Authors: Dikko, Faisal M.;

A Study of The Natural Gas Market: 'Price Forecast & Measuring Residential Demand'.

Abstract

The growing concern for security of energy supply and climate change has prompted this study. The thesis attempts to study the predictive power of global crude oil price on the natural gas price in the UK. Using quarterly price series of both energy commodities, the sample utilises data from 1988Q1-2015Q2 to accurately predict wholesale NBP gas price up to 7 – steps ahead.
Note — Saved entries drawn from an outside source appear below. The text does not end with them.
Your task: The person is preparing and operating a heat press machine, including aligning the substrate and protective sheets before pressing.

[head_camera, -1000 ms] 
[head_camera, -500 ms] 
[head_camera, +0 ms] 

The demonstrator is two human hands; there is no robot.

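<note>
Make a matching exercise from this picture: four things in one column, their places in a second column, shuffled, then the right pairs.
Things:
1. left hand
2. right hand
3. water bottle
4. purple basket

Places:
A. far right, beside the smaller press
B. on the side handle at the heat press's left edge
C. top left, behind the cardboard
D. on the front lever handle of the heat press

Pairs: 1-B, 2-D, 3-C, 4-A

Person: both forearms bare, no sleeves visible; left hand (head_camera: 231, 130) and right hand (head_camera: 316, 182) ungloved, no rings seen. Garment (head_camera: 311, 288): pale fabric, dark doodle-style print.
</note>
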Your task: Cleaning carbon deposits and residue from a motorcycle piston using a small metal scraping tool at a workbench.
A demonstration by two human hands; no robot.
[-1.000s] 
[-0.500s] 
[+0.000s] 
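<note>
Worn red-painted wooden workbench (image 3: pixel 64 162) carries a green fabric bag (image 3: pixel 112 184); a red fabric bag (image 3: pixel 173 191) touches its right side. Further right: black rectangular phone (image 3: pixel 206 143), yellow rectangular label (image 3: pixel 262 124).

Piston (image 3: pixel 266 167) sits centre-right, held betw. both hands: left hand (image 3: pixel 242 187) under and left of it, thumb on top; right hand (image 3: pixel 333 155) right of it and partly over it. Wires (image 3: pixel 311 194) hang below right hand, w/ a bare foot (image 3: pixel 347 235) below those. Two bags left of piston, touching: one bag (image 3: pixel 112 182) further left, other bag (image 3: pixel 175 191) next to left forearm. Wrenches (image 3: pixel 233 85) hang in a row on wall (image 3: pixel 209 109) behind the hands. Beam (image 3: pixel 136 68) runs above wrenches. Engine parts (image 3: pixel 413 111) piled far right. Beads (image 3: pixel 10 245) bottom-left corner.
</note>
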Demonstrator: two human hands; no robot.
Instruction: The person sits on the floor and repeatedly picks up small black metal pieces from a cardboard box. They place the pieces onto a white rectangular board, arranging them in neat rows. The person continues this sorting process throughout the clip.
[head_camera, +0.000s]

Using the most recent tools of comparing predictive ability of competing forecasting models, findings suggest that the benchmark price of Brent oil is able to predict natural gas price with minimum forecast error. Furthermore, the 4-model exogenous variable model is not encompassed by the bivariate 3-model forecast combination and offers gains in forecasting accuracy. The thesis also considers the residential demand for gas. Utilising microdata from the UK Living Costs and Food Survey 2013–2016, an attempt is made to estimate the household demand for gas and to determine the significance of government energy and climate change policies. Fitting the data to the model, a tobit censored regression model is employed to estimate residential gas demand. In addition to policy effects, seasonal, socioeconomic, dwelling type, tenure and heating equipment type effects are considered in the model. It is discovered that price elasticity ranges from -0.246 to –0.327 for the restricted model and -0.422 to -0.491 for the unrestricted model. The increase in consumer response to price changes can be attributed to government policy. Finally, it can be concluded that over the short to medium term gas prices are set to remain oil indexed and driven by shocks in the global oil market. Domestically, it is important to identify the different variations in seasonality, housing characteristics, family and income demographics that determine consumer behaviour to better understand the impact of government energy & climate change policies.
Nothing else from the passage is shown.